Fine-grained Sentiment Analysis in Python (Part 2)

In this post, we’ll generate explanations for various classification results for fine-grained sentiment using LIME

Prashanth Rao

Published in

Towards Data Science

14 min readSep 4, 2019

“Why Should I Trust You?” — Ribeiro et al.

This is Part 2 of a series on fine-grained sentiment analysis in Python. Part 1 covered how to train and evaluate various fine-grained sentiment classifiers in Python. In this post, we’ll discuss why a classifier made a specific class prediction — that is, how to explain a sentiment classifier’s results using a popular method called LIME.

To recap, the following six models were used to make fine-grained sentiment class predictions on the Stanford Sentiment Treebank (SST-5) dataset.

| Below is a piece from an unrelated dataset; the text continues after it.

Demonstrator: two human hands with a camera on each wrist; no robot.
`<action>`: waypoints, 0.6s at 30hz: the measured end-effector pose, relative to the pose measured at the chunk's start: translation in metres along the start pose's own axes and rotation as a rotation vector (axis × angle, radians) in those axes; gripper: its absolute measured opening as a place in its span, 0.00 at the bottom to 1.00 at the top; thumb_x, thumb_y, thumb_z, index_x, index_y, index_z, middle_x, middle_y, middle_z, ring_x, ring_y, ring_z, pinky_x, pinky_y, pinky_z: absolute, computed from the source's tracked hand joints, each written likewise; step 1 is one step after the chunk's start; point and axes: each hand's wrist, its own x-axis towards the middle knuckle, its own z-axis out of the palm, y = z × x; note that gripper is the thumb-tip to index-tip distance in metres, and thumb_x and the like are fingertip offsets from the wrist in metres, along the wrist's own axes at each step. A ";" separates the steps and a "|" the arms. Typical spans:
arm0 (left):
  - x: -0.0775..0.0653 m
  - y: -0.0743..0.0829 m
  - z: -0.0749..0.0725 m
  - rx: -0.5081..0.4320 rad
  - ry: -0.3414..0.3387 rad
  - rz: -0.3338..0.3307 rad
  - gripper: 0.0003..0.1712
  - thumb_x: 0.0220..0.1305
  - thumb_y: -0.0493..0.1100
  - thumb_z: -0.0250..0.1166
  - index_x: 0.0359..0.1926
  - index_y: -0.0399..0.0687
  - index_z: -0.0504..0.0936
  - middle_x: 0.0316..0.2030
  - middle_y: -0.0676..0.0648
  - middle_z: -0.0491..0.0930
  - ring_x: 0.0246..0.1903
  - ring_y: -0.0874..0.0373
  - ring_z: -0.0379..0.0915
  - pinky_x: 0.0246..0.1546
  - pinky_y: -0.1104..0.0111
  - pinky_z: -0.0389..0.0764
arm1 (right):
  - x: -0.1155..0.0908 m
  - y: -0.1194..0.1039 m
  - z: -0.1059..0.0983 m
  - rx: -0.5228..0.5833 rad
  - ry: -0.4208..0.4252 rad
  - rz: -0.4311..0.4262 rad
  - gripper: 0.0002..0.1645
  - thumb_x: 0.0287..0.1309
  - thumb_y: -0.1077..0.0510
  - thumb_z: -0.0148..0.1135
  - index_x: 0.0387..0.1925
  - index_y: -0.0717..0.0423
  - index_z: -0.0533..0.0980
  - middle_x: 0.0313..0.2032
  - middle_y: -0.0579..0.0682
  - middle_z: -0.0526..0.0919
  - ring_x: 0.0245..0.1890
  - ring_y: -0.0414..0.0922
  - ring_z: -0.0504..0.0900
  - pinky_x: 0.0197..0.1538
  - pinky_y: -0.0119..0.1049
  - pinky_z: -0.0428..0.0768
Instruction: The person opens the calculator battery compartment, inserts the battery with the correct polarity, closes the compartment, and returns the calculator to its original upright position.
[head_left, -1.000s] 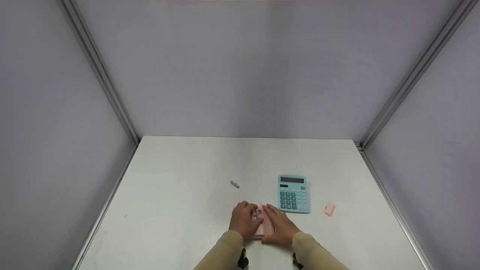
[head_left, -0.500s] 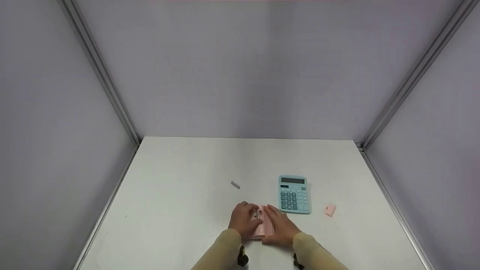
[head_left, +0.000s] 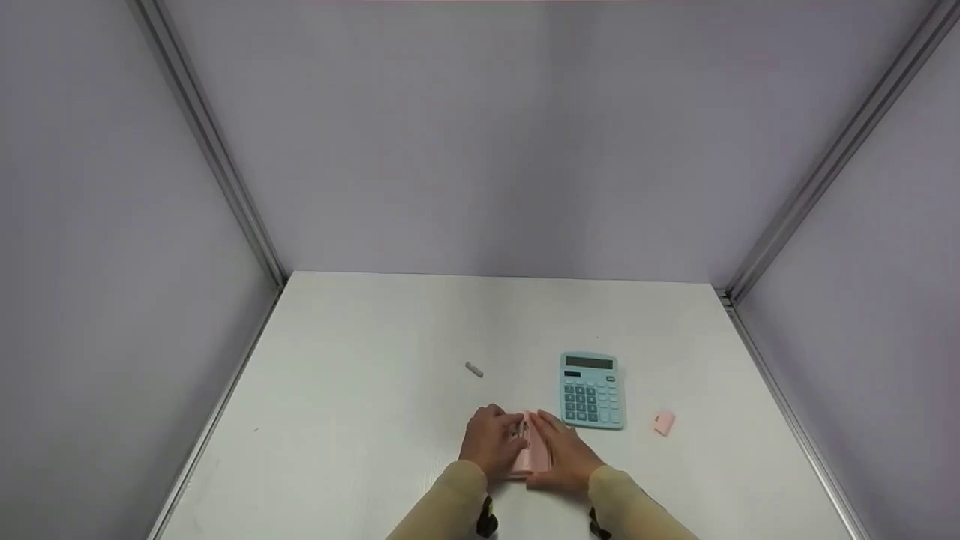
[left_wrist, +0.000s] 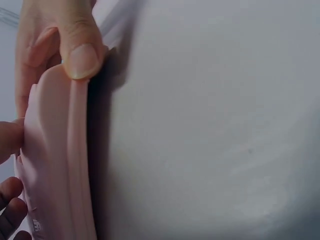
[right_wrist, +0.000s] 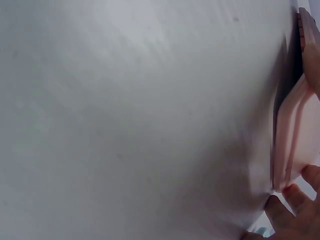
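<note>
A pink device (head_left: 537, 454), calculator-like in shape, lies on the white table between both hands, dark marks showing in an opening on its upper face. My left hand (head_left: 488, 442) curls over that opening, thumb and forefinger about a small grey battery that they mostly cover. My right hand (head_left: 568, 459) grips the device along its right side, thumb at the near edge and fingers towards the far end. In the left wrist view, the right thumb (left_wrist: 82, 60) presses the corner of the pink casing. Right fingertips (right_wrist: 295, 205) touch its edge in the right wrist view.
A light-blue calculator (head_left: 591, 390) lies face up just beyond the right hand. Farther right is a small pink cover piece (head_left: 664, 422). A loose grey battery (head_left: 474, 369) lies beyond the left hand. Grey panels (head_left: 495, 135) enclose the table's back and sides.
The whole head view has shifted slightly. My left forefinger and thumb have moved a little over the opening, hiding more of the battery. The right hand keeps its hold on the pink device.
</note>
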 end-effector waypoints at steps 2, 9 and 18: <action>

Rule-based models: TextBlob and VADER
Feature-based models: Logistic regression and Support Vector Machine
Embedding-based models: FastText and Flair

A linear process was used to analyze and explain the sentiment classification results using each method.

Sentiment classification: Training & Evaluation pipeline

The below sections explain the final step in the process — generating explanations for the predictions of each method.

Local Interpretable Model-Agnostic Explanations

Or, simply put, LIME, is a technique [original paper] that explains the prediction of a classifier in an interpretable manner. The term “explain” here means generating textual or visual aids, such as highlighted plots and charts, that provide a qualitative understanding of the relationship between a model’s features and its predictions. From the paper, the below key points make LIME very effective at interpreting a complex model’s classification results:

It is model-agnostic — it treats the original model as a blackbox, so it can be applied on pretty much any classifier
It is locally faithful — it corresponds to how the model behaves in the vicinity of the instance being predicted. So for a given set of features in a test sample, the explanation is meaningful for the decision space occupied by those features, which may or may not not apply globally.

The model explanation process

To provide an explanation for any classifier, LIME uses a very clever approach — the only thing it needs from the larger, blackbox classifier is its prediction probabilities for each class (from the model’s output layer after the softmax function is applied). The below steps explain the process in a nutshell.

Generate thousands of variations of the text sample in which random words are blanked out, as follows:

Use the original, complex blackbox model to generate class probabilities and labels for each individual variation (whose words are partially blanked out). For example, the case “It _ not horrible _ _ _ _” would have the class probabilities [0, 0, 0.6, 0.3, 0.1] (i.e. it would belong to class 3), whereas “It ‘s _ horrible _ _ _ _” would have the probabilities [0.9, 0.1, 0, 0, 0]and belong to class 1.
Train a smaller, simpler, linear model on the labels predicted by the blackbox model for each variation.
Observe the features that carry the most weight in the simple, linear model (which is much easier to interpret)
Finally, generate a per-word (or token) visualization of the words based on feature importance

How does explanation work on multiple classes?

For multi-class text classification such as this SST-5 dataset, LIME uses the prediction probabilities to highlight the effect of each feature (i.e. token) on the predicted class using a one-vs-rest method. An example multi-class explanation from LIME is shown below. The model predicts a class of 2 for this sentence. The highlighted colours in the text being explained are randomly generated, with more intense colours signifying a greater feature importance for that token (in the below example, “dullness”) for the predicted class.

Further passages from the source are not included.